Elon Musk’s SpaceX project has taken another fiery step toward its ultimate goal of making a fully-reusable space capsule, thanks to a recent stress test of the reusable Starship vessel’s outer heat shield that’s literally too hot to handle.

Musk tweeted out a short, industrial-strength clip of Starship’s hexagonal tiles being subjected to re-entry temperatures approaching those of the Space Shuttle, pointing out that the white areas, where the temps are at their highest, can top out at a scorching 1,650 degrees Kelvin (about 2,500 degrees Fahrenheit) and still take a beating (or should we say a heating?)

We’re a little bummed that SpaceX didn’t use any of Musk’s flame throwers in the clip below, but we’re guessing regular, garden-variety flame thrower fire simply isn’t hot enough to replicate the hellish conditions of burning through the atmosphere. That, plus it’s probably really, really unscientific.

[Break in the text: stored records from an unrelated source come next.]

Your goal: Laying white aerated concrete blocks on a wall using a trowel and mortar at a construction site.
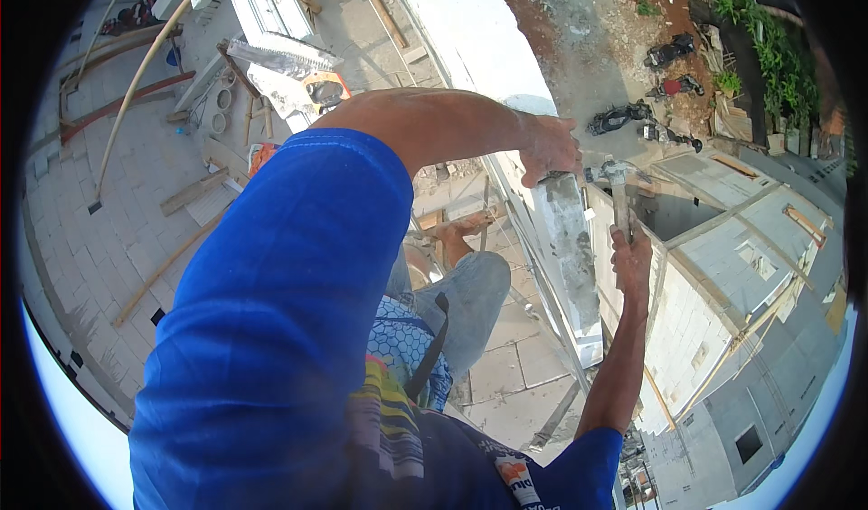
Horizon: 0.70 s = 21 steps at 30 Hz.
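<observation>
My left hand [550, 151] reaches across to the wall top, its fingers bent down over the near end of a grey mortar-smeared strip [570, 248]. Whatever sits under those fingers is mostly hidden; only a dark edge shows. In my right hand [631, 259] is the wooden handle of a claw hammer [620, 204], held upright with the metal head just right of my left hand. Head and left hand appear apart. A pale wall [493, 35] runs on beyond my left hand.
At the left lies a handsaw [327, 89] with an orange-yellow handle on pale boards. Bamboo poles [136, 103] and planks lie about the block-paved floor [99, 248]. Far below on the right stand several motorcycles [619, 118]. An unfinished block building [723, 266] rises beside the wall.
</observation>
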Motion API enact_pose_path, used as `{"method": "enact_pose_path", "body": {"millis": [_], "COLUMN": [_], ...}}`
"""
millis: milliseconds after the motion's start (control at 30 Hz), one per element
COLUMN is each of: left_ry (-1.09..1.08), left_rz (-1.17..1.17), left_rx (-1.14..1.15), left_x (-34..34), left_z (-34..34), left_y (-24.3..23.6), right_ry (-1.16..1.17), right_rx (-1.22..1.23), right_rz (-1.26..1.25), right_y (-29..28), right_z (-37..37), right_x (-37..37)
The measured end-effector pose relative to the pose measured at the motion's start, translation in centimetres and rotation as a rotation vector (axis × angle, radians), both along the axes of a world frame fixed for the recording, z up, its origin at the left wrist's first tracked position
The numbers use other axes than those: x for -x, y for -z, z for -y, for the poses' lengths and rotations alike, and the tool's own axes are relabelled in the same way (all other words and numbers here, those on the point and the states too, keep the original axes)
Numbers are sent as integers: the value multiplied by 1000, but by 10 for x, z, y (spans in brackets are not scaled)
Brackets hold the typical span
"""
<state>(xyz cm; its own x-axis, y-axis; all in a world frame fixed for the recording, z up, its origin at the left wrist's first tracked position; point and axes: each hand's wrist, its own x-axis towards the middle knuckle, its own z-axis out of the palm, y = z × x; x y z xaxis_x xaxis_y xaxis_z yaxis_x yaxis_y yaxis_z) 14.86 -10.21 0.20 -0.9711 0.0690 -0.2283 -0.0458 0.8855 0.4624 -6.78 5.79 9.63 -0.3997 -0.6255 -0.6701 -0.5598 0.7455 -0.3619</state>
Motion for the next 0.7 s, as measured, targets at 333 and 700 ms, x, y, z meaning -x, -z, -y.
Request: {"method": "enact_pose_path", "body": {"millis": [333, 700], "left_ry": [-1, 20], "left_rz": [-61, -89], "left_rx": [-33, 22], "left_x": [9, 10], "left_z": [0, 5], "left_y": [-4, 0], "right_ry": [-168, -107], "right_rx": [186, 734], "right_rz": [-307, -315], "right_y": [-10, -43], "right_z": [-34, -98], "right_x": [-9, -56]}}
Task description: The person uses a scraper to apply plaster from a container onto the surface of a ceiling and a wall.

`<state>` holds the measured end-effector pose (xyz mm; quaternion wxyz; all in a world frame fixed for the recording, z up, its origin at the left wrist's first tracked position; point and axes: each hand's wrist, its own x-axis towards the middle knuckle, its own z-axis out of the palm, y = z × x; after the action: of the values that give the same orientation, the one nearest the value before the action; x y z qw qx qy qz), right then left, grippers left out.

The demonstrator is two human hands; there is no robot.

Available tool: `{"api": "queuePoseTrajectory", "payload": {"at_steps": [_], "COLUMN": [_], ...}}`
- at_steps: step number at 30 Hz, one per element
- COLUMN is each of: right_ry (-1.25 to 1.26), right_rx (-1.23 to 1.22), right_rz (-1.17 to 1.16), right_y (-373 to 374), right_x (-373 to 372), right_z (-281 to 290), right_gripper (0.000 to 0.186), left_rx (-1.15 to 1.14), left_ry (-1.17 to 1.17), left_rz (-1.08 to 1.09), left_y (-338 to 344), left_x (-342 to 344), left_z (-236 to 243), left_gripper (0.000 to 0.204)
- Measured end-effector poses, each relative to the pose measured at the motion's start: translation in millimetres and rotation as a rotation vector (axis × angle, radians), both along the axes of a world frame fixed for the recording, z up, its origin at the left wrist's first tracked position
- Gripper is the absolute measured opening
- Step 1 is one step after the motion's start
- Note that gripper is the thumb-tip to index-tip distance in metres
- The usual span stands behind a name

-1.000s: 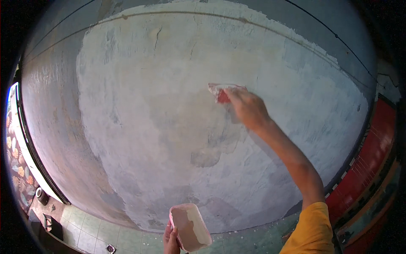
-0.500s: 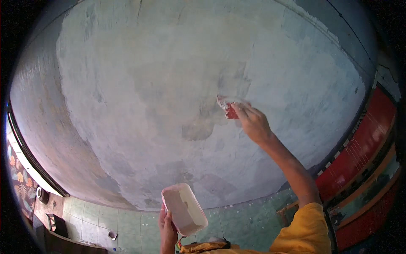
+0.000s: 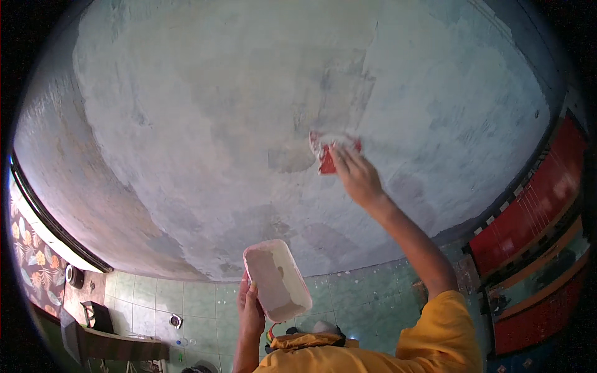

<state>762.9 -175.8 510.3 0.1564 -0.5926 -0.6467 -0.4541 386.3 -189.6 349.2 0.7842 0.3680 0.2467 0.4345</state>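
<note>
My right hand (image 3: 359, 176) grips a red scraper (image 3: 328, 163) smeared with white paste, its face against the patchy pale wall (image 3: 236, 124). Fingers press over the scraper's near side, and the arm reaches up from the lower right. Low in front of my body, my left hand (image 3: 250, 306) holds a rectangular pale tub (image 3: 278, 283) by its left side, thumb on the rim. Whitish paste coats parts of the tub's inside. Darker, damp-looking patches mark the wall around and below the scraper.
Green floor tiles (image 3: 199, 304) with white specks run along the wall's foot. On the right stands a red cabinet (image 3: 525, 193). A brown wooden piece of furniture (image 3: 124, 345) and a dark box (image 3: 97, 317) are at lower left, near a small cup-like item (image 3: 176, 321).
My right hand and the scraper have shifted slightly left along the wall. The view has tilted downward, showing more floor. The tub sits a little higher in the picture.
</note>
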Motion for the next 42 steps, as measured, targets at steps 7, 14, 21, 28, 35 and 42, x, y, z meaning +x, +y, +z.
{"api": "queuePoseTrajectory", "payload": {"at_steps": [7, 14, 21, 28, 35, 42], "right_ry": [0.136, -0.023, 1.061, 2.405, 1.395, 0.917], "right_rx": [0.174, 0.038, -0.384, -0.182, -0.174, -0.364], "right_rz": [0.11, -0.018, -0.052, 0.374, 0.205, -0.03], "right_y": [10.7, 26.2, -17.3, -89.7, -128.5, -142.7], "right_x": [-23.7, -29.3, -63.3, -146.7, -166.4, -159.4], "right_z": [117.9, 0.6, -76.3, -80.4, -78.4, -85.7], "right_gripper": [0.037, 0.048, 0.029, 0.023, 0.023, 0.016], "left_rx": [0.029, -0.014, -0.022, 0.088, 0.177, 0.272], "left_ry": [0.019, 0.017, 0.058, 0.1, 0.083, 0.073], "left_rz": [0.004, 0.052, 0.117, 0.124, 0.099, 0.126], "left_y": [3.3, -6.7, 4.0, 13.7, -19.8, -73.5], "left_x": [-5.3, -11.0, -6.7, 16.5, 42.5, 84.9], "left_z": [-3.9, -8.0, 5.4, 11.2, 13.3, 5.6], "left_gripper": [0.062, 0.06, 0.062, 0.066, 0.068, 0.067]}}
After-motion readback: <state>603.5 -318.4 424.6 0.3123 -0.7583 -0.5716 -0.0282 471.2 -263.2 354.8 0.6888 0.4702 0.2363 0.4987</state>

Musk explained that the “White-hot parts reached orbital entry temp of around 1650 Kelvin,” adding that the capsule’s skin may still require additional cooling measures if they detect that the extreme temps are capable of eroding any part of the heat shield. If needed, he tweeted, Starship’s tiles will get supplemental heat resistance in the form of transpiration cooling, which would circulate a gas or liquid through the tile structure to help keep the heat in check.

The heat test is the latest mini-milestone in Starship’s journey toward ferrying passengers first to the moon — and, Musk hopes, of one day carrying people all the way to Mars — while remaining capable of turning right back around for a return trip to Earth. Musk defined the heat test’s success in terms of the vessel’s ability to endure re-entry conditions and then turn around and take off again without the need for any kind of Space Shuttle-like overhaul. “Starship needs to be ready to fly again immediately after landing. Zero refurbishment,” he tweeted.

With Starship reportedly set to begin low-liftoff tests that will mate it to the SpaceX Raptor engine soon, hopefully it won’t be too much longer before the capsule’s ready for a real shot beyond our atmosphere. In the meantime, we’ll be watching from the ground — with our Boring Company fire extinguishers at the ready.